Sin ser necesariamente incompatibles, estas posturas han dado lugar a conflictos y rupturas. Es lo que ocurrió con Lucke en 2015 y lo que acaba de ocurrir con Petry, que renunció en desacuerdo con la estrategia oposicionista que adoptará el partido. La praxis parlamentaria probablemente acentuará las diferencias internas y los antagonismos personales. Privados hasta hoy de un líder con la capacidad suficiente para unificar o disciplinar las corrientes internas, como hizo Le Pen con el Frente Nacional, y repudiados por los otros partidos, los diputados de la AfD —94 entre los 700 que integrarán el próximo Bundestag— serán un minoría aislada y con pocas posibilidades de ejercer influencia en el trabajo parlamentario. En el mediano plazo, el partido deberá, además, esforzarse para retener los más de dos millones de votos arrebatados a otras fuerzas —un millón a la CDU, 500 mil al SPD, 430 mil a la izquierda, 50 mil a los liberales.

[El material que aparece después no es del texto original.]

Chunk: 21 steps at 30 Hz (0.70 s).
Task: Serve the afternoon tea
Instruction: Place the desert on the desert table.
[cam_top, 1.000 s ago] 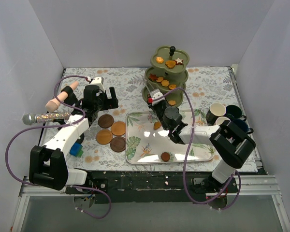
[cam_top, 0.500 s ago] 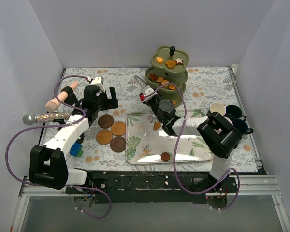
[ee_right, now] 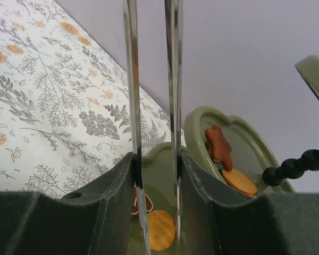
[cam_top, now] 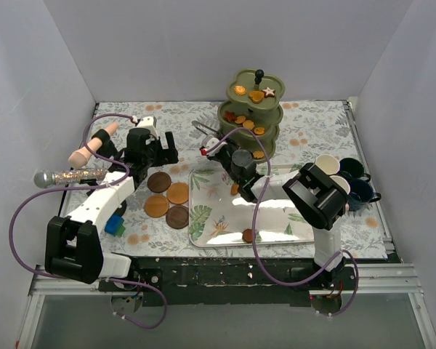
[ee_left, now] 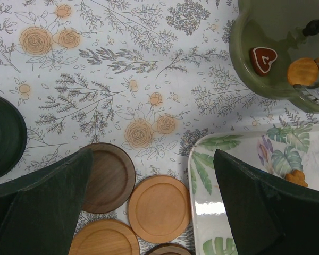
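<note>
Your right fingers (ee_right: 111, 196) are pinching the shiny metal tongs (ee_right: 132, 79), raised near the olive-green three-tier stand (cam_top: 251, 109). Small orange and brown biscuits (cam_top: 256, 94) sit on its tiers, and two more lie on the white leaf-print tray (cam_top: 203, 218). Your left fingers (ee_left: 42, 207) are spread wide, hovering over the brown round coasters (ee_left: 159, 208) on the floral worktop (ee_left: 95, 64).

Left gripper (ee_left: 151, 159) is seen with fingers spread wide over the flowery tablecloth (ee_left: 95, 79); four brown coasters (ee_left: 159, 209) are bunched just left of the leafy tray (ee_left: 228, 159); one biscuit (ee_left: 296, 178) is parked on it; farther off, a heart biscuit (ee_left: 263, 58) and a round biscuit (ee_left: 303, 70) are found on the olive-green stand (ee_left: 240, 50).
</note>
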### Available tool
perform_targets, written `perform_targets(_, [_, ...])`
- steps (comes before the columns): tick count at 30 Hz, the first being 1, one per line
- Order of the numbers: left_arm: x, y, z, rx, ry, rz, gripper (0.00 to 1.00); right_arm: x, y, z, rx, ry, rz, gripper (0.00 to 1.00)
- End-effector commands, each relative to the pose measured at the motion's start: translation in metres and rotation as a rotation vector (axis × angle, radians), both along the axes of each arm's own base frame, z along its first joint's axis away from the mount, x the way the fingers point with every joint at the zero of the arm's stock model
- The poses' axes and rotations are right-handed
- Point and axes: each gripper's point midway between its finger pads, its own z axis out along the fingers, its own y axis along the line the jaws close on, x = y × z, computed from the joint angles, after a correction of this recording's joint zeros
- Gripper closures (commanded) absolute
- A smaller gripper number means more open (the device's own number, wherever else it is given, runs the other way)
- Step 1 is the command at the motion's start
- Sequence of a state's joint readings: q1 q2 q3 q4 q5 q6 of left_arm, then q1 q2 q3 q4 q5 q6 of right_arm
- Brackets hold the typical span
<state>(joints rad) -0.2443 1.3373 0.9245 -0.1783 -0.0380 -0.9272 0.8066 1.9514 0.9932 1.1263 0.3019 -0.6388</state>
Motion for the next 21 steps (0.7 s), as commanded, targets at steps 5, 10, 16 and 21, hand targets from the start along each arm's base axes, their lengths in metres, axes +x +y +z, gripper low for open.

Semejante transferencia es un arma de doble filo que en el futuro podría volverse contra la AfD. Ello dependerá en gran medida del éxito o el fracaso de la integración de los refugiados que sean admitidos en calidad de asilados, hasta ahora cerca del medio millón, y de una presencia más activa del Estado para mediar rápida y efectivamente en situaciones de conflicto intercultural, inevitable si se consideran las posturas tan diferentes de europeos y migrantes árabe-musulmanes en materia de familia y sexualidad. El éxito o el fracaso del populismo xenófobo dependerá no sólo de su habilidad para hablarle a un electorado diverso y volátil, sino también de la capacidad de partidos y gobiernos democráticos para articular políticas que permitan acoger a aquellos que llegan a Alemania buscando seguridad y bienestar y, al mismo tiempo, atender, sin clichés ni frases vacías, los temores a incertidumbres que estos procesos de cambio generan en amplios sectores de la población.

Aunque suene polémico, la irrupción de la AfD puede considerarse como un fenómeno normal en el contexto global del terrorismo islámico y el ascenso de los nacionalismos populistas. Más bien lo que cabría preguntarse, teniendo en mente el ejemplo de Le Pen, es por qué la AfD no surgió antes; por qué, pese a algunos incidentes aislados en el este, Alemania no conoció nada parecido a los estallidos de violencia étnica de los suburbios de París (2005) y Londres (2011). ¿No es preferible que los que respaldan a la AfD tengan la posibilidad de expresarse por la vía democrática y dentro de lo que marca la Constitución, que por otra parte es muy severa en todo lo relacionado con el racismo, en lugar de empujarlos a formas ilegales o violentas de protesta colectiva? Ello obligará a los dirigentes populistas, si es que desean tener un futuro en política, a distanciarse claramente de neonazis y otros grupos radicalizados. Al mismo tiempo permitirá a los poderes públicos y las organizaciones de la sociedad civil vigilar a aquellos que transitan el límite de la legalidad democrática.

El autor es docente investigador, Departamento de Estudios Históricos y Sociales, Universidad Torcuato Di Tella.